Over at Mother Jones, Adam Serwer cites polling data that suggests Republicans shouldn't expect a lot of black votes over the president's embrace of gay marriage. First he looks at Pew numbers showing that 68 percent of black Americans say their views of Barack Obama were unaffected and an earlier survey showing a drop in black opposition to same-sex marriage since 2004. Serwer continues:
Perhaps even more indicative of the direction black voters are heading, a Washington Post/ABC poll released Tuesday shows a larger percentage of whites (48 percent) disapproving of Obama's decision than blacks (37 percent) despite the fact that polls have consistently shown black voters more opposed to marriage equality on average. The fifty-seven percent of black voters who approve are even more likely to approve strongly (31 percent) of Obama's decision than the population as a whole (28 percent).

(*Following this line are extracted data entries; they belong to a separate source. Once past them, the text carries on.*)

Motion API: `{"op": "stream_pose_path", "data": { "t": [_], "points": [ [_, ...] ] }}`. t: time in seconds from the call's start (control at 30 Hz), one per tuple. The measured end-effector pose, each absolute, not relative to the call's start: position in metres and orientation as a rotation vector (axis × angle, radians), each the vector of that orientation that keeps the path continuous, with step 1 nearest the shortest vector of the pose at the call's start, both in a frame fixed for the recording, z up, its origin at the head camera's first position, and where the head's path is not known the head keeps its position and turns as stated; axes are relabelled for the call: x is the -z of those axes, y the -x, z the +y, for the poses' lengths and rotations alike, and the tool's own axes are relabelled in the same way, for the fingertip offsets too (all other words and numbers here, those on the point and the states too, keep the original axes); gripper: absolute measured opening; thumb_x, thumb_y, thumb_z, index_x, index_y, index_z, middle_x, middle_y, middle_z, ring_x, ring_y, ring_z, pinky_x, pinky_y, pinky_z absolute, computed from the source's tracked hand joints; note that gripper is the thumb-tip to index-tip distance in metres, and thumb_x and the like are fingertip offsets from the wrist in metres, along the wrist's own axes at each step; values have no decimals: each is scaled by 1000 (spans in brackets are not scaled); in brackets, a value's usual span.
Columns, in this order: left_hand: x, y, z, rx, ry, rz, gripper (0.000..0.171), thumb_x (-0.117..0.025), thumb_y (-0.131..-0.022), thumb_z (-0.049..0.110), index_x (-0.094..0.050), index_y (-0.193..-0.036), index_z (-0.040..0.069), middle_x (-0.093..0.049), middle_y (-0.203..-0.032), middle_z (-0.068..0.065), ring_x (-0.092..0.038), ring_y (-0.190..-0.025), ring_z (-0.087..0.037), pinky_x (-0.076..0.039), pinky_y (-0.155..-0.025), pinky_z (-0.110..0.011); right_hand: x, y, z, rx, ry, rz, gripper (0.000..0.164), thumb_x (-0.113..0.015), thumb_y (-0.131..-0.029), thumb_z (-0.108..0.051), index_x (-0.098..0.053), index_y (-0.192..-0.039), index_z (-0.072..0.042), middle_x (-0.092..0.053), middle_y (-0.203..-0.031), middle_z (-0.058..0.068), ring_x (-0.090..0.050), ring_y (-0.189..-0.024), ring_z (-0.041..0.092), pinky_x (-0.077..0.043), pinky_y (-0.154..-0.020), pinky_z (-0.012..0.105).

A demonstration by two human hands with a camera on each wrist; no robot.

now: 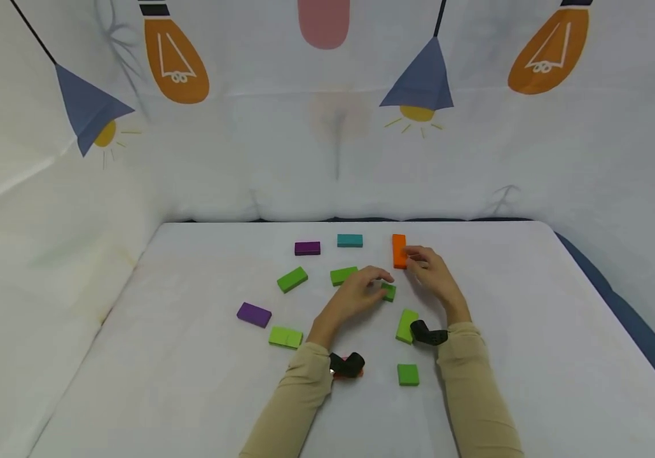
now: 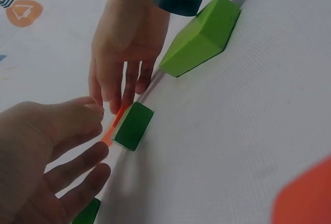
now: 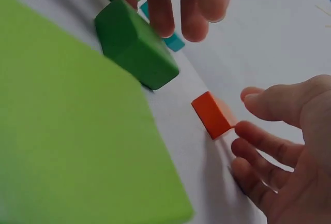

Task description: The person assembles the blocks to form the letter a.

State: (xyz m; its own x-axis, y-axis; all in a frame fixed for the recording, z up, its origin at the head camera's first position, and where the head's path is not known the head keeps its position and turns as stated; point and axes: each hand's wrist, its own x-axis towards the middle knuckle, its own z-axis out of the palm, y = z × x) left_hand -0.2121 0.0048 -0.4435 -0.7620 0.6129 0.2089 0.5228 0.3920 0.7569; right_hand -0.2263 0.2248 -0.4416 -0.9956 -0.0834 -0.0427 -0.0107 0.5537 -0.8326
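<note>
Lime-green block loomed nearest the right wrist's camera. Fingers of the right hand were parted and loosely bent, gripping nothing, their tips at the right side of the orange block; contact could not be told. The left hand also held nothing, its thumb and fingers apart just beside the small green block.

With thumb and fingers both on one side, a hasty reach could have shoved the orange block askew, I judged. The left thumb, so close, could have knocked the small green block over.

Bright, plain and oblong, the orange block lay towards the far edge of the white table, right of the teal block. The small green block was darker, with smooth faces and crisp edges.
</note>
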Motion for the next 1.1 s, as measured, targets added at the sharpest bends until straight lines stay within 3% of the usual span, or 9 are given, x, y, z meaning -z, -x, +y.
{"op": "stream_pose_path", "data": {
  "t": [0.2,0.33,0.57,0.83,1.1],
  "points": [
    [447,207,-5,-1327,-1031,2549,25,-62,-90,9,-63,-116,8,-64,-118,-4,-57,-115,-17,-44,-101,-29,447,226,218,1405,145,2772,39,-47,-96,-9,-48,-136,-7,-37,-147,18,-34,-136,37,-30,-109,54],
    [450,205,-9,-1335,-1012,2539,26,-62,-90,9,-63,-116,7,-65,-117,-5,-57,-115,-17,-43,-102,-31,450,225,217,1373,143,2754,41,-47,-98,-12,-46,-138,-8,-33,-152,14,-27,-141,36,-25,-112,54],
    [452,202,-13,-1275,-957,2597,24,-65,-89,11,-65,-113,12,-66,-114,0,-58,-111,-13,-44,-101,-29,454,224,215,1369,162,2752,39,-47,-98,-14,-49,-137,-12,-35,-151,11,-29,-141,34,-26,-113,52],
    [454,208,-4,-1248,-1024,2581,25,-67,-87,11,-65,-112,11,-66,-114,0,-58,-112,-13,-43,-101,-27,455,226,226,1356,182,2784,39,-48,-98,-12,-49,-136,-7,-36,-148,19,-30,-139,37,-27,-111,55],
    [452,213,-2,-1275,-996,2562,26,-66,-87,10,-65,-113,10,-66,-114,-2,-58,-111,-13,-44,-101,-27,451,231,227,1329,211,2790,39,-48,-98,-12,-48,-137,-7,-40,-147,16,-30,-140,35,-26,-112,53]
  ]
}}
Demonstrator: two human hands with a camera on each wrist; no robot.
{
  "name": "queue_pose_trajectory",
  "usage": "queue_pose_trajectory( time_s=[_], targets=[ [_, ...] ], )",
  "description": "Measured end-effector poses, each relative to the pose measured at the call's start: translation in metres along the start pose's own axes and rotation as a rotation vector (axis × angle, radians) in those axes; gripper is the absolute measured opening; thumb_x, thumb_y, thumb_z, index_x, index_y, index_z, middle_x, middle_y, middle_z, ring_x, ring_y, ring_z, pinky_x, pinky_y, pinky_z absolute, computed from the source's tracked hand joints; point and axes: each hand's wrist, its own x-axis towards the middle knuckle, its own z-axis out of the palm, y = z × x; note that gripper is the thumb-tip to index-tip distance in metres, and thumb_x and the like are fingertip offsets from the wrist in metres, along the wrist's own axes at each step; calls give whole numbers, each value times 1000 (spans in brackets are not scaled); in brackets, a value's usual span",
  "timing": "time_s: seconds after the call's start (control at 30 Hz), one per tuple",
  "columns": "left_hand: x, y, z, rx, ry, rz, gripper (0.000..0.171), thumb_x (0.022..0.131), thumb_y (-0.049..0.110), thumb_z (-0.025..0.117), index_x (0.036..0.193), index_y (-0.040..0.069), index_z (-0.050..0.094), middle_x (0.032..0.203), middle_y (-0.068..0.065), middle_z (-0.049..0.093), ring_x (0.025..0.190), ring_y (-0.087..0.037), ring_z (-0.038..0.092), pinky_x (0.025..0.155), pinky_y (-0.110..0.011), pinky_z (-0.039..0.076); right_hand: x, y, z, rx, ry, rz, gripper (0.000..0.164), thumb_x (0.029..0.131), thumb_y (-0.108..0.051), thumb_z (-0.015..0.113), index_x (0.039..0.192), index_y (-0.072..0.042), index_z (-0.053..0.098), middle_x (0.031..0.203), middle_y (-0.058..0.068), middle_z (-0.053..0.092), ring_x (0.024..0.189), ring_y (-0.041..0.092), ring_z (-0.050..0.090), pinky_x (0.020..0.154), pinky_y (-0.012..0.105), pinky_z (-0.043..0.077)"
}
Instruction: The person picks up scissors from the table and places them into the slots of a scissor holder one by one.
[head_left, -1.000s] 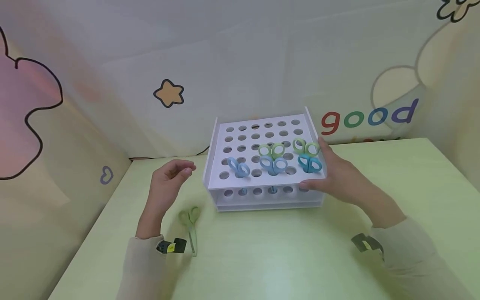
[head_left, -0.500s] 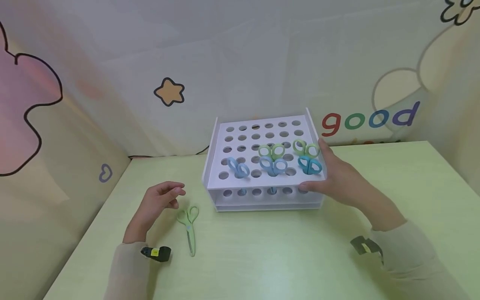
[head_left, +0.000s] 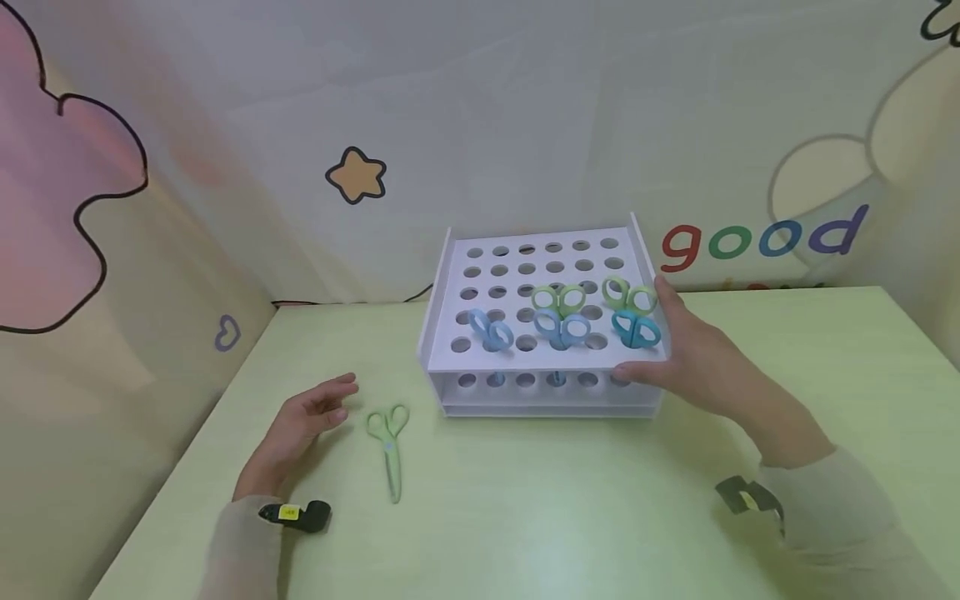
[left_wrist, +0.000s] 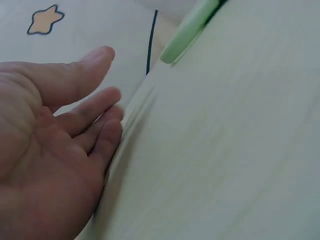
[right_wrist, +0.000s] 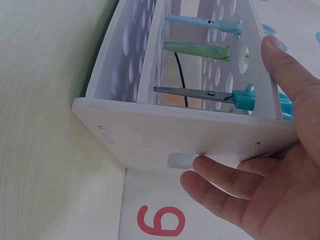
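A white rack [head_left: 487, 364] with rows of round holes stands on the table, several pairs of scissors upright in it, handles up. Among them are teal scissors [head_left: 636, 329] at the front right corner and light blue scissors [head_left: 491, 331] towards the left. My right hand [head_left: 701, 358] holds the rack's right side, thumb over the front edge and fingers along the side panel [right_wrist: 190, 135]. Green scissors [head_left: 390, 446] lie flat on the table left of the rack, handles away from me. My left hand [head_left: 298, 425] hovers left of them, fingers loosely extended, holding nothing.
The pale green table [head_left: 525, 508] meets a printed cloth wall [head_left: 525, 108] right behind the rack. A dark cable [head_left: 420, 293] runs along the table's back edge. Each wrist carries a small black camera [head_left: 307, 515].
My left hand has moved down and left from beside the rack to beside the green scissors, and its fingers have spread. My right hand keeps its hold on the rack. The view has shifted slightly.
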Motion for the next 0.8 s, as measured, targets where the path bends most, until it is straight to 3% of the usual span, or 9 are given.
queue_pose_trajectory(
  time_s=[0.1,0.23,0.5,0.8],
  targets=[
    [-2,-5,5,22,-24,21,44,95,1,67,138,-2,59,163,-12,29,152,-30,11,119,-36,14,1,1,1,-10,-4,-2,137,77,-60,81,159,-17,-20,145,25,39,116,41,47,96,57,44],
    [-4,-2,12,157,-100,3,49,92,2,69,139,6,60,167,-11,17,153,-31,-7,116,-60,-5,1,1,2,-17,-10,-4,137,78,-61,81,160,-15,-19,141,26,42,113,41,49,93,56,46],
    [2,6,20,357,-143,26,49,90,10,74,137,13,62,167,-20,10,151,-41,-8,112,-68,-4,1,3,1,-28,-9,-11,138,77,-63,80,159,-15,-20,139,27,43,112,41,50,90,55,47],
    [3,12,23,374,-104,23,35,87,9,77,121,14,67,166,-22,10,150,-44,-8,111,-69,-4,3,1,0,-40,0,-40,140,75,-68,79,159,-14,-20,141,28,41,111,42,50,88,55,47]
  ],
)
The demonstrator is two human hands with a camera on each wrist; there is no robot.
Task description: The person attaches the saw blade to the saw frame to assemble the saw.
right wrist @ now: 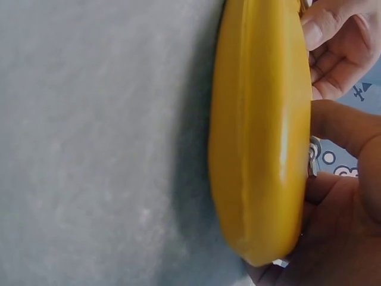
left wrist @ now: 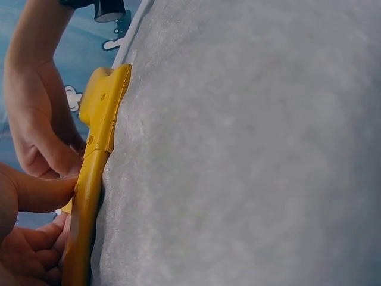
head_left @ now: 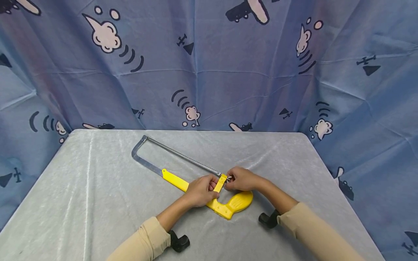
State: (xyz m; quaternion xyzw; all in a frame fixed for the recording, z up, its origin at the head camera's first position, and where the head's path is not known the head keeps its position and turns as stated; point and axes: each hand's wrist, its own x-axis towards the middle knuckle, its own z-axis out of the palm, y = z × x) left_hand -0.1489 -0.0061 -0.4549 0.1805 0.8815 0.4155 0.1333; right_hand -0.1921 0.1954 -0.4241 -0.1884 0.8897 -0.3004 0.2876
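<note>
A hacksaw (head_left: 177, 181) with a yellow frame and handle lies slantwise on the table, its blade side toward the back. My left hand (head_left: 200, 190) grips the yellow frame near the handle, thumb on one side and fingers curled on the other. At the handle end of the blade, my right hand (head_left: 242, 179) pinches the metal wing nut (head_left: 229, 178) between thumb and fingers. The yellow handle (right wrist: 262, 131) fills the middle of the right wrist view and partly hides the right fingers. In the left wrist view, the left thumb (left wrist: 44, 192) presses against the yellow frame (left wrist: 89, 190).
A pale grey cloth covers the table (head_left: 107, 217). Behind it hangs a blue curtain (head_left: 222, 72) printed with planes and clouds. Black wrist cameras (head_left: 179, 243) sit under both forearms, close above the cloth.
</note>
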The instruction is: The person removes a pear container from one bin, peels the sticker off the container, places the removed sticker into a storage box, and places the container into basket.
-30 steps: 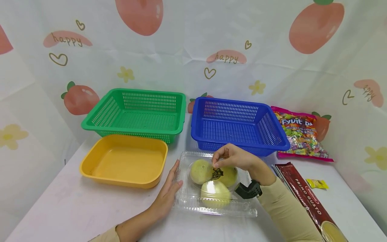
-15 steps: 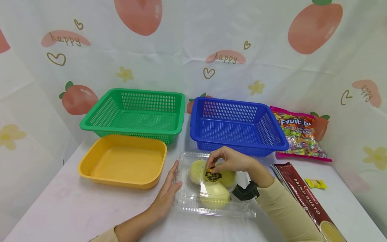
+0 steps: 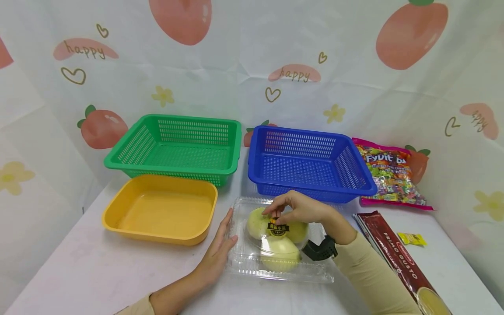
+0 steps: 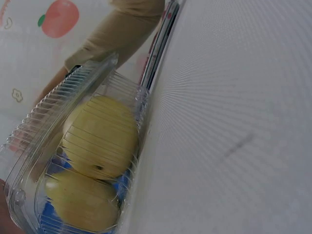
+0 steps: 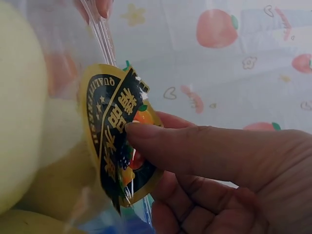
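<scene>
The clear box (image 3: 246,264) of fruits (image 3: 280,253) sits before the blue basket (image 3: 307,190); the left hand (image 3: 215,251) lies along its side, fingers straight, while the right hand (image 3: 301,208) has its thumb on the label (image 3: 278,229), whether pinching it I can't tell

the fruits (image 3: 280,254) are pale yellow-green, the sticker (image 5: 109,131) black and gold, the backdrop (image 3: 220,83) white with pinkish fruit prints

Green basket (image 3: 185,156) at the back, blue basket (image 3: 297,170) just right of it, yellow tub (image 3: 161,212) right in front of the green! Over on the right, a bright sweets bag (image 3: 393,175), then a dark-red "Primo Gusto" packet (image 3: 401,258) lying near a little yellow sweet (image 3: 411,239).
</scene>
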Tool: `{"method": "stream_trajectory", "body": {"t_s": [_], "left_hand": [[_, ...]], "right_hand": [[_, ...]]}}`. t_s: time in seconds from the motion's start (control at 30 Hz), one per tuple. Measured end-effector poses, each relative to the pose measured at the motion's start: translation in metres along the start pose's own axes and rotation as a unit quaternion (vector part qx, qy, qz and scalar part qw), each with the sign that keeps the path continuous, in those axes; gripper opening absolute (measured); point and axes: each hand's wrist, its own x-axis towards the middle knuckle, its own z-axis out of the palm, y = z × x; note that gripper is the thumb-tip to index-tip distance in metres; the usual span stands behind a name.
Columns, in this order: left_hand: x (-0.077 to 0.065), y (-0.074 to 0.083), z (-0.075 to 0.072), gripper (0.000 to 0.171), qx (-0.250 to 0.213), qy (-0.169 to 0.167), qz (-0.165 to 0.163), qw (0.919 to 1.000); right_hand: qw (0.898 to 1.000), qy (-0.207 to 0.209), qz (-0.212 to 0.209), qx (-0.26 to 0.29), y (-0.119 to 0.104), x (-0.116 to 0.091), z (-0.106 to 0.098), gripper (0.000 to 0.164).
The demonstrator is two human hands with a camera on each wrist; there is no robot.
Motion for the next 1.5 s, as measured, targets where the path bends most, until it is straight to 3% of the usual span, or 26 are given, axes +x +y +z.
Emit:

Serwer is undoubtedly right that Mitt Romney will net very few black votes from Obama's flip-flop. My guess is that Obama's percentage of the black vote won't look much different than in 2008. But if the race remains close, Obama won't just need the same percentage. He will need black turnout to be comparable to what it was four years ago. Here is where I think in a tight contest the issue could hurt him at the margins with blacks: some number of black pastors and churches will not work as hard, or at all, to get out the vote.
Not a huge number, mind you, and there will be a lot of factors that are more important to whether Obama is reelected in November. But if we are headed toward a 2000/2004-style squeaker, it could make some difference.